■ Exercise details
Return the opening lines of the material, word for word. End with the line that contains "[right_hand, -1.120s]".

Top of Exercise data

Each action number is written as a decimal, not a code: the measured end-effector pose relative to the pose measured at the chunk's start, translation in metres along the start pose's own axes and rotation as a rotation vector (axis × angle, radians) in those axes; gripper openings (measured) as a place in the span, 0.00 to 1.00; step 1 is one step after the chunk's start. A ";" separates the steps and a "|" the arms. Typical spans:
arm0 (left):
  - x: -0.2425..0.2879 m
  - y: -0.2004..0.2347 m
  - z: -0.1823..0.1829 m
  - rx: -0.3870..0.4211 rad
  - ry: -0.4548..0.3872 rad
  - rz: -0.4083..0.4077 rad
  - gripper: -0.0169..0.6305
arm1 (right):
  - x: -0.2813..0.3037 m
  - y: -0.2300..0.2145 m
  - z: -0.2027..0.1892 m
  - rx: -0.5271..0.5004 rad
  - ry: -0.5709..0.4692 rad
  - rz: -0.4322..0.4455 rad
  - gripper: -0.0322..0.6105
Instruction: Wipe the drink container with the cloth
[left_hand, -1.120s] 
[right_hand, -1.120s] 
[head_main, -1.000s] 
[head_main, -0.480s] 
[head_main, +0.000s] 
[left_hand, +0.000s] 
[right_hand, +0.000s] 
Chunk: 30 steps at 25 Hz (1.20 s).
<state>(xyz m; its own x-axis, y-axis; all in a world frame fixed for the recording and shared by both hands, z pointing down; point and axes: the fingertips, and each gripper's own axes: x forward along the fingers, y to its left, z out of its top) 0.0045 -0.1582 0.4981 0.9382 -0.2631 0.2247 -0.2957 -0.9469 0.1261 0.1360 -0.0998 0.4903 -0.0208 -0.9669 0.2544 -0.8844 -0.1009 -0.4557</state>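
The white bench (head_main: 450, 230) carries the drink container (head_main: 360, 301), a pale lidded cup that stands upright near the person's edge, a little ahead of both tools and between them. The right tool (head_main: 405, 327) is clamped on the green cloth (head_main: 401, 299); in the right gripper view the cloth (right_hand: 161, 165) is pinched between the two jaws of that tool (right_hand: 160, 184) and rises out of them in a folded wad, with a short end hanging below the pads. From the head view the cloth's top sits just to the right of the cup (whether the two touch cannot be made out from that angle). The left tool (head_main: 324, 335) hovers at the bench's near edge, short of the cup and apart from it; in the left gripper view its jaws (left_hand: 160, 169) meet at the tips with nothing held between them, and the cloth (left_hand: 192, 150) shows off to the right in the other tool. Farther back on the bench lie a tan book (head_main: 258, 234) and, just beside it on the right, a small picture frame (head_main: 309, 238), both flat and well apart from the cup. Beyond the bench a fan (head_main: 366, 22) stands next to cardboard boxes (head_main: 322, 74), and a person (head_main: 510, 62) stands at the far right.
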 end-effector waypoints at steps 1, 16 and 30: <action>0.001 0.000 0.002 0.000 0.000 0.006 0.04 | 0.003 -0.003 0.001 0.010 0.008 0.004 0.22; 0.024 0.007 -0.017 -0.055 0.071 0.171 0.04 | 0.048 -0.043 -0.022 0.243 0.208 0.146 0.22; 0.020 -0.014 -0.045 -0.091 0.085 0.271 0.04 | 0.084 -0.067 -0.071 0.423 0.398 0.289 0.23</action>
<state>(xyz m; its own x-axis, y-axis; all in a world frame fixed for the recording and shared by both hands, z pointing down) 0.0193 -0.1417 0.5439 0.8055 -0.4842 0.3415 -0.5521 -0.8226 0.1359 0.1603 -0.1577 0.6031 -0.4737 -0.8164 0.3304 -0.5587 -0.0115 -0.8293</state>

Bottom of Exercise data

■ Answer to this problem
Each action number is written as a decimal, not a code: the measured end-effector pose relative to the pose measured at the chunk's start, translation in metres along the start pose's own axes and rotation as a rotation vector (axis × angle, radians) in those axes; gripper openings (measured) as a place in the span, 0.00 to 1.00; step 1 is one step after the chunk's start. A ";" separates the steps and a "|" the arms. Typical spans:
arm0 (left):
  - x: -0.2425..0.2879 m
  - y: -0.2004..0.2347 m
  - z: -0.1823..0.1829 m
  - rx: -0.3870..0.4211 rad
  - ry: -0.4548..0.3872 rad
  - rz: -0.4083..0.4077 rad
  - gripper: -0.0169..0.6305
arm1 (right):
  - x: -0.2813..0.3037 m
  - y: -0.2300..0.2145 m
  - z: -0.2027..0.1892 m
  - rx: -0.5271..0.5004 rad
  - ry: -0.5709..0.4692 rad
  - rz: -0.4322..0.4455 rad
  - gripper: -0.0322..0.6105
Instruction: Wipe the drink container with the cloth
[left_hand, -1.120s] 
[right_hand, -1.120s] 

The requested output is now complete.